:: Assignment ::
From the line that contains "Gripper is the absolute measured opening" through the line that contains "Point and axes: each", output every line of the listing below exactly and leave out all the rest.

:: Information provided ::

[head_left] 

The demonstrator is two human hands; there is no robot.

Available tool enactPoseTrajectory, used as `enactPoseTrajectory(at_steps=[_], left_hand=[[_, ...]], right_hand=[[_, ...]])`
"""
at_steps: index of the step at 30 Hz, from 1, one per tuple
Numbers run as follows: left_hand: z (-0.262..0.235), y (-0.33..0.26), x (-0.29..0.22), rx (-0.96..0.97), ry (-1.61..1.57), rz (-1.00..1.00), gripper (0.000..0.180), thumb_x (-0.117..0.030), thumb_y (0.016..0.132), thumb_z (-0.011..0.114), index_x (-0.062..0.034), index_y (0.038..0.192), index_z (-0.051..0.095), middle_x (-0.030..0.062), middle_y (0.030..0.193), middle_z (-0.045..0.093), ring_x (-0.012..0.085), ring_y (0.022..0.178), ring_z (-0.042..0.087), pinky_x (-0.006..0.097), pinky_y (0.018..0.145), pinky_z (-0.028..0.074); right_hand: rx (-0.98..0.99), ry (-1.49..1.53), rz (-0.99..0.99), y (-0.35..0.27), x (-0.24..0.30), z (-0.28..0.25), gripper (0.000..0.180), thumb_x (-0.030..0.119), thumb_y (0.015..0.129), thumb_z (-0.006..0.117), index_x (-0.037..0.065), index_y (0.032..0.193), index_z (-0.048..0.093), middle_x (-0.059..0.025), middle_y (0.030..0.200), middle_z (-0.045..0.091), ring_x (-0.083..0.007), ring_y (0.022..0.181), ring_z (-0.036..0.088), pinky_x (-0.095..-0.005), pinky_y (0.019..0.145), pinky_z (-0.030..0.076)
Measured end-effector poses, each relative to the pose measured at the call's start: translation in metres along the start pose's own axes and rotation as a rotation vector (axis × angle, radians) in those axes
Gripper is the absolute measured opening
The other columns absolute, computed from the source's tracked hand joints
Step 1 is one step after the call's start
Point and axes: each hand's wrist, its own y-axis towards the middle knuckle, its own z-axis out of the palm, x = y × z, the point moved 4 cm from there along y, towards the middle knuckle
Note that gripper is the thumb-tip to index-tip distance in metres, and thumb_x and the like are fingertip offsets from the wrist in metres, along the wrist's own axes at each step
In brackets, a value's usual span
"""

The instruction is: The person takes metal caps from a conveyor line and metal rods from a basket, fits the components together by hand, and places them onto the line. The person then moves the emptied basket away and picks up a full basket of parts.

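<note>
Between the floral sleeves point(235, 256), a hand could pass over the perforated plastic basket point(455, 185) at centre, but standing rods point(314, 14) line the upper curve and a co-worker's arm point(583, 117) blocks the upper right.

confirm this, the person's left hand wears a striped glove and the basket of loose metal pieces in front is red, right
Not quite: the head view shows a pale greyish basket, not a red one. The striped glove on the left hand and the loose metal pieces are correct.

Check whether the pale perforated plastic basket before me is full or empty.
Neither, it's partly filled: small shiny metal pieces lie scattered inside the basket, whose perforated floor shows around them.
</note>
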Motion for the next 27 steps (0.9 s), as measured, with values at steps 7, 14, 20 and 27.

:: Your response ::
Gripper is the absolute measured opening
The other columns absolute, computed from the source's tracked hand joints
Step 1 is one step after the call's start
Point and axes: each hand's wrist, its own y-axis towards the middle knuckle, its own z-axis out of the palm, x = y × z, the point moved 4 cm from there along y, towards the middle knuckle

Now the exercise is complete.